### Task to carry out
Write out exactly, and only, the lines from the one containing "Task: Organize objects" through the last line of the listing below.

### Collected material
——————
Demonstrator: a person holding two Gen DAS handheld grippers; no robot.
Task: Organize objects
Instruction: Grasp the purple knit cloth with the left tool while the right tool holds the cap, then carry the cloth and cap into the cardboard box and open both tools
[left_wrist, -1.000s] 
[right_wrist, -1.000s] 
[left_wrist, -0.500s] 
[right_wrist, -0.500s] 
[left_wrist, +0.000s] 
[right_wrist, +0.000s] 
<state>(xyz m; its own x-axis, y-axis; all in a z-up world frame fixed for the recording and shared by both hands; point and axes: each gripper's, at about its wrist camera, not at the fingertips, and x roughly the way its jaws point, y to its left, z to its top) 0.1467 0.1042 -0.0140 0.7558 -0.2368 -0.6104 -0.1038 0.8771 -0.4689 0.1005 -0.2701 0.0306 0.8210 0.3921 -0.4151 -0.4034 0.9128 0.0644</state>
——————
### Result of this task
Task: Organize objects
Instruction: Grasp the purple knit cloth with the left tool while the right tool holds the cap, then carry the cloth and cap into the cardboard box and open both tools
[left_wrist, -1.000s] 
[right_wrist, -1.000s] 
[left_wrist, -0.500s] 
[right_wrist, -0.500s] 
[left_wrist, +0.000s] 
[right_wrist, +0.000s] 
<state>(xyz m; its own x-axis, y-axis; all in a z-up world frame fixed for the recording and shared by both hands; point and axes: each gripper's, at about its wrist camera, not at the fingertips, and x roughly the way its jaws point, y to its left, z to its top) 0.1467 0.1042 -0.0140 0.7558 -0.2368 -0.6104 -0.1038 0.8771 -0.4689 0.1005 -0.2701 0.0306 0.8210 0.3921 -0.4151 -0.4034 0.9128 0.0644</state>

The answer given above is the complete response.